UNITED STATES

SECURITIES AND EXCHANGE COMMISSION

Washington, D.C. 20549

 

 

 

FORM 8-K

 

Current Report Pursuant to Section 13 or 15(d) of

the Securities Exchange Act of 1934

 

Date of Report (Date of earliest event reported):

 

July 9, 2018

 

SURNA INC.

(Exact name of registrant as specified in its charter)

 

Nevada   000-54286   27-3911608
(State or other jurisdiction
of incorporation)
  (Commission
File Number)
  (I.R.S. Employer
Identification No.)

 

1780 55 th Street, Suite C

Boulder, Colorado 80301

(Address of principal executive offices and zip code)

 

Registrant’s telephone number, including area code: (303) 993-5271

 

Check the appropriate box below if the Form 8-K is intended to simultaneously satisfy the filing obligation of the registrant under any of the following provisions:

 

[  ] Written communications pursuant to Rule 425 under the Securities Act (17 CFR 230.425)
   
[  ] Soliciting material pursuant to Rule 14a-12 under the Exchange Act (17 CFR 240.14a-12)
   
[  ] Pre-commencement communications pursuant to Rule 14d-2(b) under the Exchange Act (17 CFR 240.14d-2(b))
   
[  ] Pre-commencement communications pursuant to Rule 13e-4(c) under the Exchange Act (17 CFR 240.13e-4(c))

 

 

 

 
 

 

Item 5.02 Departure of Directors or Certain Officers; Election of Directors; Appointment of Certain Officers, Compensatory Arrangements of Certain Officers.

 

On July 9, 2018, Mark E. Smiens was appointed by the Board of Directors (the “Board”) of Surna Inc. (the “Company”) to serve as the Company’s Chief Financial Officer and Treasurer until his resignation or earlier termination or other removal therefrom.
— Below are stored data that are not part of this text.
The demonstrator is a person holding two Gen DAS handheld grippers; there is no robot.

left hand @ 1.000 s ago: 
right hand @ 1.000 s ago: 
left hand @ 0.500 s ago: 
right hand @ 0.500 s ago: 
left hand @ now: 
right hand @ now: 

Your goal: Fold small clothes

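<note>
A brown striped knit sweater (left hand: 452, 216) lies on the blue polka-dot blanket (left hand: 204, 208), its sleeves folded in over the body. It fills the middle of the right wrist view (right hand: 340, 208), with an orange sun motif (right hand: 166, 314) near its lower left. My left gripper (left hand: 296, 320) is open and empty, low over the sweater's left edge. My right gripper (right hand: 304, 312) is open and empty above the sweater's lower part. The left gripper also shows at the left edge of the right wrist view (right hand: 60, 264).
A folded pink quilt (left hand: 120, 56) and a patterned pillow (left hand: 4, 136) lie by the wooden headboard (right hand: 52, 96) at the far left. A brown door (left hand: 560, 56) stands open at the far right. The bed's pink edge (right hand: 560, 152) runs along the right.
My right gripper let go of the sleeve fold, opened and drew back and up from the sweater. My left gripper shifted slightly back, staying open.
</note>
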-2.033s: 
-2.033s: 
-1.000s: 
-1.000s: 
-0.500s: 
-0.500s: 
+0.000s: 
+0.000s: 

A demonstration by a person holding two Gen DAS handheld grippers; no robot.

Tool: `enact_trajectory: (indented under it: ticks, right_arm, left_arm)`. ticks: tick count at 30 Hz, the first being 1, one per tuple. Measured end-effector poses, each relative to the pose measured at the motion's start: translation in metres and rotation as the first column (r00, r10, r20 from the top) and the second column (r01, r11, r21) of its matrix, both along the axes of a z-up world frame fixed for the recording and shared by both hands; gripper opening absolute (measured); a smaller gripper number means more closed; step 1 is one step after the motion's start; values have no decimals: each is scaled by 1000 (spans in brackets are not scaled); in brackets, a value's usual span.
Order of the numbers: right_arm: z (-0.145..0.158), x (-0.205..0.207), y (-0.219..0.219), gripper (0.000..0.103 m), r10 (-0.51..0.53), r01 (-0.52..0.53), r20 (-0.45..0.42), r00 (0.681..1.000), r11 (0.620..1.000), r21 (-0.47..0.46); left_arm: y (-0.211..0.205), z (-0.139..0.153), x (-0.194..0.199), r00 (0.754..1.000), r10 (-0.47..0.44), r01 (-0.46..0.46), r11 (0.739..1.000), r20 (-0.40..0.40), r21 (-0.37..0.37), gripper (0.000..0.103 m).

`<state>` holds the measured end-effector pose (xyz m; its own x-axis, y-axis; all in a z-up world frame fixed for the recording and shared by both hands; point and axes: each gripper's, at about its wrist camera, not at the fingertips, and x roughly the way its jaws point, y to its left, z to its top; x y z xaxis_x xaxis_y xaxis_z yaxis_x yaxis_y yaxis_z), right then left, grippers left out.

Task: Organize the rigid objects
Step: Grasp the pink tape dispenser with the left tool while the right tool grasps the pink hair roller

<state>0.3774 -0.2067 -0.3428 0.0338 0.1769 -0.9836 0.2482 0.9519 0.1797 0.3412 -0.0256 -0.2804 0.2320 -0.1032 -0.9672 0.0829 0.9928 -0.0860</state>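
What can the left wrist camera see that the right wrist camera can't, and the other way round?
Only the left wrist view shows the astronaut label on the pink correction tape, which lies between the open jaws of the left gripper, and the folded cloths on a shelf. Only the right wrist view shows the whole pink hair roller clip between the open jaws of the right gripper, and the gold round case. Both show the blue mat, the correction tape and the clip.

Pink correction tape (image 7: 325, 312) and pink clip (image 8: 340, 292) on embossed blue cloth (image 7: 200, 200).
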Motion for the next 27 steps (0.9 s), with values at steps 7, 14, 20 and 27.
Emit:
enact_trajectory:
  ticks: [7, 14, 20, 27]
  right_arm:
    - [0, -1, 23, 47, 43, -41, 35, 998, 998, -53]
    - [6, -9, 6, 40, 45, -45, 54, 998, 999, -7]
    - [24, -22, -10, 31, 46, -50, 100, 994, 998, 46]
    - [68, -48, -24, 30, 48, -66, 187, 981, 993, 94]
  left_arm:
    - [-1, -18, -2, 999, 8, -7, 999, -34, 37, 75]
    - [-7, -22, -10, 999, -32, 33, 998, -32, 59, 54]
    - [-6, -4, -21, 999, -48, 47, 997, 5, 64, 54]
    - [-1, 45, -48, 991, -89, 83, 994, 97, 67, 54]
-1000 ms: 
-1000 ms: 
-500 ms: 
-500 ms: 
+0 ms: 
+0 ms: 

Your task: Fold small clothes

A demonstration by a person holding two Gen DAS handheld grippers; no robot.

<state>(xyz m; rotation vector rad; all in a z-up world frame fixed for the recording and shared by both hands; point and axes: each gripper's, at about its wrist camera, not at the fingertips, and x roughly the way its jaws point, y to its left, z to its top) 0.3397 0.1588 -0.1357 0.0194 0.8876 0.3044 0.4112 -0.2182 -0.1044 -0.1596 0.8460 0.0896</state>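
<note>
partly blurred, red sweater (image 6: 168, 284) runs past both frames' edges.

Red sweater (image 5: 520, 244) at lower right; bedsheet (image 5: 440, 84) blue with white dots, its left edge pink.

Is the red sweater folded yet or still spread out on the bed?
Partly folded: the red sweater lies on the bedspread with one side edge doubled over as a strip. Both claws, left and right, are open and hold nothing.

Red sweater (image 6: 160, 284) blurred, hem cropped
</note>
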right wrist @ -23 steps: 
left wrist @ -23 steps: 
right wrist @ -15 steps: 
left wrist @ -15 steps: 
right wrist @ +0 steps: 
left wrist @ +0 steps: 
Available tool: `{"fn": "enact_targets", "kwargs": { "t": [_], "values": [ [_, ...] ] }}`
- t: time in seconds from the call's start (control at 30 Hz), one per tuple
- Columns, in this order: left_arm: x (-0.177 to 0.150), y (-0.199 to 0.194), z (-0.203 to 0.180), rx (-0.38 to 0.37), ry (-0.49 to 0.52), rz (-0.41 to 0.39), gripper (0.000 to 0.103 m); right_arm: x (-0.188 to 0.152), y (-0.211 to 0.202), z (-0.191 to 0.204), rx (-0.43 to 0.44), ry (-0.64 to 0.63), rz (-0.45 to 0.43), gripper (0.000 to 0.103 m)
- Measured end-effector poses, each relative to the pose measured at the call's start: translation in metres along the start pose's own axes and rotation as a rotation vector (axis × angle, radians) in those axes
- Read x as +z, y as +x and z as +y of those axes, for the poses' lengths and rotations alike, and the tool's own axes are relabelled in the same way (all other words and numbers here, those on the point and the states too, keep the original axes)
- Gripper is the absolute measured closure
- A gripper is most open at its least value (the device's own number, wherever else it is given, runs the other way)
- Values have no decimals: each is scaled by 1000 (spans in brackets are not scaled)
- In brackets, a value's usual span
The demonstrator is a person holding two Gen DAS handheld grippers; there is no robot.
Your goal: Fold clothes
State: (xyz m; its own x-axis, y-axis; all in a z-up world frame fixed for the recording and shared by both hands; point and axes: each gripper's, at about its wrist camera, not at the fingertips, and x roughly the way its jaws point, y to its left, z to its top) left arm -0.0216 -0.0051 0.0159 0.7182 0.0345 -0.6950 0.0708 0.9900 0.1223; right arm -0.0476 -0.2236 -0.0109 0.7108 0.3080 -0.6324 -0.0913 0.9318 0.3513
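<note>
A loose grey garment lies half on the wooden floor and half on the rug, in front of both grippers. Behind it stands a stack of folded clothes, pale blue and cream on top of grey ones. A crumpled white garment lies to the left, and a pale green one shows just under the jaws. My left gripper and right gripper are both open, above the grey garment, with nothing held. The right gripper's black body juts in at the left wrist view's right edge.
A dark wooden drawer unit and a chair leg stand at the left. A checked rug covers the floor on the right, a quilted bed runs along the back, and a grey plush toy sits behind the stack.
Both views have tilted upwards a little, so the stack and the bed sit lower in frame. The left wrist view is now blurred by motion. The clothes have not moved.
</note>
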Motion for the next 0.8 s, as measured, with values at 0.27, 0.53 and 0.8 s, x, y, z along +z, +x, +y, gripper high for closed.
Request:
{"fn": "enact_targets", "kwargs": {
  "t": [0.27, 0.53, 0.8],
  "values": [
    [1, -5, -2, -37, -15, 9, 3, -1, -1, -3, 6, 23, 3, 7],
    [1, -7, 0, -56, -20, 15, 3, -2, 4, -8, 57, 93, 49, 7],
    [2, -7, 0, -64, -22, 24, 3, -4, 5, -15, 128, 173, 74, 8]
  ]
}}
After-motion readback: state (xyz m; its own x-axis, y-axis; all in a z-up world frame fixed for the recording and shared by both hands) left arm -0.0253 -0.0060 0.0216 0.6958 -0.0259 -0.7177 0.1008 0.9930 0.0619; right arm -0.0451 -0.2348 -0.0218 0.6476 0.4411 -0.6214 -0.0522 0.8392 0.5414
In connection with this appointment, the Company and Mr. Smiens entered into an employment agreement, which was approved by the Board on July 9, 2018 (the “Employment Agreement”). A copy of the Employment Agreement is attached hereto as Exhibit 10.1.

 

The initial term of the Employment Agreement commenced on July 9, 2018 and will continue until June 30, 2020. However, the Company and Mr. Smiens may terminate the Employment Agreement, at any time, with or without cause, by providing the other party with 30-days’ prior written notice. In the event Mr. Smiens’ employment is terminated by the Company during the initial term without cause, Mr. Smiens will be entitled to receive his base salary for an additional 30 days. Following the initial term, the Company and Mr. Smiens may extend the Employment Agreement for additional one-year terms by mutual written agreement.

 

Mr. Smiens will receive an annualized base salary of $175,000. Mr. Smiens will also be eligible to receive an aggregate of 4,000,000 shares of the Company’s common stock, as determined by the Board in its sole discretion, as follows: (i) for the six-month period ended December 31, 2018, Mr. Smiens will be eligible to receive a special bonus of 1,000,000 shares of the Company’s common stock, provided the Board has determined that Mr. Smiens’ performance has been average or better for such period, and (ii) for each of the six-month periods ended June 30, 2019, December 31, 2019 and June 30, 2020, Mr. Smiens will be eligible to receive a special bonus of 1,000,000 shares of the Company’s common stock, provided the Board has determined that Mr. Smiens the Board has achieved certain benchmarks and milestones as mutually agreed to by Mr. Smiens and the Board in advance of each such period.

 

In the event of a change of control involving the Company, any remaining special stock bonuses related to any period ending after the date of the change of control will become due and payable, provided Mr. Smiens continues to provide services to the Company on the date immediately preceding the date of the change of control.

 

There were no arrangements or understandings between Mr. Smiens and the Company or any other persons to which Mr. Smiens was appointed as the Company’s Chief Financial Officer and Treasurer.

 

Beginning with the Company’s Quarterly Report on Form 10-Q for the quarter ended September 30, 2018, Mr. Smiens will be designated as the Company’s Principal Financial and Accounting Officer and will sign the Company’s periodic reports to be filed with the Securities and Exchange Commission.

 

Biographical and other information for Mr. Smiens is set forth below.

 

Mark E. Smiens (age 48) is a seasoned financial executive with over 25 years of experience in financial reporting, profit and loss responsibility, financial and operational strategy, and mergers and acquisitions in the manufacturing and distribution sectors. He has also managed areas outside of finance including sales, operations, human resources, and information technology.

 

Since August 2017, Mr. Smiens was the Chief Financial Officer of US Fence Solutions, LLC, a private equity-backed residential fencing company. From April 2015 to August 2017, he was the Chief Financial Officer of private equity-owned Wildcat Minerals, LLC, an oilfield services company which was sold to a public company in 2017.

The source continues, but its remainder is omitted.